I have seem families turn up late on other filghts at back of the que with other airlines and it is expected that a single person who got on the plane first would have to move if free seat next to them so an audut and daughter say 9/10 years old could seat together- This has happened me twice and both times the female parent did not even say thanks for moving. If they want to seat together they should be responsible themselves to be near top of the que to guarantee a seat. If I did not move to give them two seats side by side I would be seem as awkard. I have a thing about getting a idle seat as a nervous flyer


----------



## BOXtheFOX (11 Apr 2010)

tenchi-fan said:


> The only benefit I can see for you is you'll all get to sit together & less commotion when boarding the plane.


 
You are not guaranteed to get seats together. If you are near the top of the priority queue you might get seats together. If you are at the back of the priority queue you might not get seats together. It also depends on how fast you can walk to the plane.

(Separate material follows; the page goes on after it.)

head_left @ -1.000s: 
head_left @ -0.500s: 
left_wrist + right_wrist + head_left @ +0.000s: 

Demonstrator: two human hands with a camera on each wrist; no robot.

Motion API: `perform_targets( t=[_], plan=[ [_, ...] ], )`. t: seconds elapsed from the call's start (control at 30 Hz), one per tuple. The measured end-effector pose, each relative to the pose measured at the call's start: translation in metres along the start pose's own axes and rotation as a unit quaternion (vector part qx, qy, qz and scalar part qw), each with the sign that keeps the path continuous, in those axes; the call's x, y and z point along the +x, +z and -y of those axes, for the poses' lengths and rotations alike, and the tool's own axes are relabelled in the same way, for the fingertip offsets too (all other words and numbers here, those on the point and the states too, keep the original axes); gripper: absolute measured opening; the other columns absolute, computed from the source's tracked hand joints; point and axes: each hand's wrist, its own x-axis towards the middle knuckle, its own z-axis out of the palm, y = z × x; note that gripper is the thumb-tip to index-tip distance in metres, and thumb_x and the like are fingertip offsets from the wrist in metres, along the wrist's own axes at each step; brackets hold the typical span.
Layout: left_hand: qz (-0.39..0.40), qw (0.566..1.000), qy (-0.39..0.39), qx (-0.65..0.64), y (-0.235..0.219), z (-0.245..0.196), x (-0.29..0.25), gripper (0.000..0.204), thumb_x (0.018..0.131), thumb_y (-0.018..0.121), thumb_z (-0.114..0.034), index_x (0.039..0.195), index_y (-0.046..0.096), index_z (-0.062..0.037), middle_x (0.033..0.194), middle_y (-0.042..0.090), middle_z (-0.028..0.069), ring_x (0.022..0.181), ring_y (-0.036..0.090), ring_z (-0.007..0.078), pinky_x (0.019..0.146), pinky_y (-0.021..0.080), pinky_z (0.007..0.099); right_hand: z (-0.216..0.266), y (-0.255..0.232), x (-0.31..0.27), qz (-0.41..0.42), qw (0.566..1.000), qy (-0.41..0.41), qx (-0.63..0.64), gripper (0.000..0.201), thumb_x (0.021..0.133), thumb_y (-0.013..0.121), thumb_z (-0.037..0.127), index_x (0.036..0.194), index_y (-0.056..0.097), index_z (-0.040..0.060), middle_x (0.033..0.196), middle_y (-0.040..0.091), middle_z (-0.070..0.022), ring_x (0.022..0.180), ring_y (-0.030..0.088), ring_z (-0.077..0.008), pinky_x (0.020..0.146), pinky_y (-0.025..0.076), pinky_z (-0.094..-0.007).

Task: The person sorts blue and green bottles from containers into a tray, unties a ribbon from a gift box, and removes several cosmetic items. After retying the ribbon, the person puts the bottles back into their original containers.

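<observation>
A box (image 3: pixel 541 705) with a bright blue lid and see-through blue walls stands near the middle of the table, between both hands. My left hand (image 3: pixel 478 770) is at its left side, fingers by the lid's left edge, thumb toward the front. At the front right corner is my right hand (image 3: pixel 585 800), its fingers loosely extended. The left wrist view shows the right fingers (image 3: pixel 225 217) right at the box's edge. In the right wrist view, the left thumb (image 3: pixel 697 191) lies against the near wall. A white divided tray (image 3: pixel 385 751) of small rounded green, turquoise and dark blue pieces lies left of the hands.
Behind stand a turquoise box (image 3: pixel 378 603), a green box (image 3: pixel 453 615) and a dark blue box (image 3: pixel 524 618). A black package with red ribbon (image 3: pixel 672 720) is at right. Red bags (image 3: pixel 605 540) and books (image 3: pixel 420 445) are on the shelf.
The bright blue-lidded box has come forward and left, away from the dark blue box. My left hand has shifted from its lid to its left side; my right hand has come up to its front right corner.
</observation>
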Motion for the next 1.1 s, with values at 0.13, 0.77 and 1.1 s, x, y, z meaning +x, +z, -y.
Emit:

You could be overtaken by non priority passengers especially if you are struggling with three young children. At some airports the priority queue only gives you priority to the bus that will take you to the plane. There is then a mad rush to the plane.

It is absolutely dreadful and with little difference between Ryanair prices and Aer Lingus prices I am now choosing Aer Lingus over Ryanair. I would rather pay extra for my specific seat that put up with the Ryanair scrum.


----------



## serotoninsid (11 Apr 2010)

Can't see the point in priority boarding myself.  You get on early - but you still have to wait for everyone to get their backsides on the plane.   One of the most annoying things is how long it takes everyone to settle down...jeez...how long should it take to sit down!


----------



## tenchi-fan (11 Apr 2010)

BOXtheFOX said:


> You are not guaranteed to get seats together.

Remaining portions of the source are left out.